This research delves into the intricate relationship between two fascinating phenomena: megastability and strange non-chaotic attractors (SNAs). The study centers on a 4D jerk system that incorporates an additional periodic force, aiming to unravel the interplay between these phenomena and shed light on the underlying mechanisms. By manipulating a control parameter, the system's behavior reveals a spectrum of attractors, including the torus, strange non-chaotic attractors, and chaotic states. This diversity underscores the system’s complexity and responsiveness to parameter changes. To validate the observed megastability, the research employs rigorous analytical techniques. Phase portraits visually capture the system’s trajectories in its state space, while Poincaré sections reveal its periodic behavior. Basin of attraction analysis provides insights into the reliability of the observed megastable behavior.
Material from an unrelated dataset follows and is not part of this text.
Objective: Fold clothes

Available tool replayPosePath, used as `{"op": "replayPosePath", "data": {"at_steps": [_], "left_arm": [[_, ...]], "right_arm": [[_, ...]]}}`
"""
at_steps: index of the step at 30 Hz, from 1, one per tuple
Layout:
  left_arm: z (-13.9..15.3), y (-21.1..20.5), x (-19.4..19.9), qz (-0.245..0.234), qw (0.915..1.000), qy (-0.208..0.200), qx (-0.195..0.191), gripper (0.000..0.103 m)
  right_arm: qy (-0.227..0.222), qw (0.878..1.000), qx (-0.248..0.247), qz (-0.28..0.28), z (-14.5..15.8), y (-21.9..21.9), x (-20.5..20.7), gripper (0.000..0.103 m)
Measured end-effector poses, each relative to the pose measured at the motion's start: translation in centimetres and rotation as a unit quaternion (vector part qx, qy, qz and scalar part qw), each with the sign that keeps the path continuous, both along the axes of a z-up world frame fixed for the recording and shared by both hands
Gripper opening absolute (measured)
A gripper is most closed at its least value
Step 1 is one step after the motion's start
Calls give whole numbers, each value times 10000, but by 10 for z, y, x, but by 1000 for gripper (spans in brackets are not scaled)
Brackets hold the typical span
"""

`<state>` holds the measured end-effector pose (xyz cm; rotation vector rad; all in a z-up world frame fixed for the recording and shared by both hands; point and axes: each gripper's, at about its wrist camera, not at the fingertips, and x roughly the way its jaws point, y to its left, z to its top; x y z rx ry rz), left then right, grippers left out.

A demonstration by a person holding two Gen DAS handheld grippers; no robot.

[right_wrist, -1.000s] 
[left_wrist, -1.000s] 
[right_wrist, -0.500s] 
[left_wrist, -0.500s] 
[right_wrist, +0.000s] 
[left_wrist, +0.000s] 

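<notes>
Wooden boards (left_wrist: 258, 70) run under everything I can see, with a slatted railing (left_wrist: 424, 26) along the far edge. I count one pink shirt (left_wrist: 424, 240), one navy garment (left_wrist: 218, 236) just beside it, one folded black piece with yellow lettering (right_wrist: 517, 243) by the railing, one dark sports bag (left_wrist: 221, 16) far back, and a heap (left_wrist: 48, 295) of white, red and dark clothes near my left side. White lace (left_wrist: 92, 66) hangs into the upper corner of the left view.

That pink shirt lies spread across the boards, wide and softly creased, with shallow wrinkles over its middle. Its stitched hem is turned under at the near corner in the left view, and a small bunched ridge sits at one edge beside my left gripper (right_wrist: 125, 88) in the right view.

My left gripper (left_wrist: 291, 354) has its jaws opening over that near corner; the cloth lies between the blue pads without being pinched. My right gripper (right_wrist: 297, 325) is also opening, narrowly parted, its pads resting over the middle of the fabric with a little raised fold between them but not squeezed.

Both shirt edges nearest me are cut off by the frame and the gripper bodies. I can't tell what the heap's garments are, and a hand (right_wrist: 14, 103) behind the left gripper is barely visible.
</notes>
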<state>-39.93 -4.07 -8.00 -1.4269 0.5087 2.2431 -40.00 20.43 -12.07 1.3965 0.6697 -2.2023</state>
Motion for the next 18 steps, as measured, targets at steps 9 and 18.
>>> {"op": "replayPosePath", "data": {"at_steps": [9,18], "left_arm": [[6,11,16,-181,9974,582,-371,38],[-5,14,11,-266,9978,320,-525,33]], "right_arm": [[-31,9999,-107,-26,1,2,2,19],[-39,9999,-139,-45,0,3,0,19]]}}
The study then delves into the transitions between these attractors. Bifurcation analysis identifies critical parameter values where the system’s dynamics change qualitatively, while Lyapunov exponents quantify the system's sensitivity to initial conditions. The presence and attributes of complex behavior of the system are confirmed through power spectrum analysis, the exploration of nearby point separations, and the identification of singular continuous spectrum patterns. In conclusion, this comprehensive investigation unveils the intricate fusion of complex behaviors within the 4D jerk system. The study's methodologies, ranging from validation to transition analysis and confirmation of these intricate properties, deepen our understanding of complex dynamical systems.

Infinite strange non-chaotic attractors.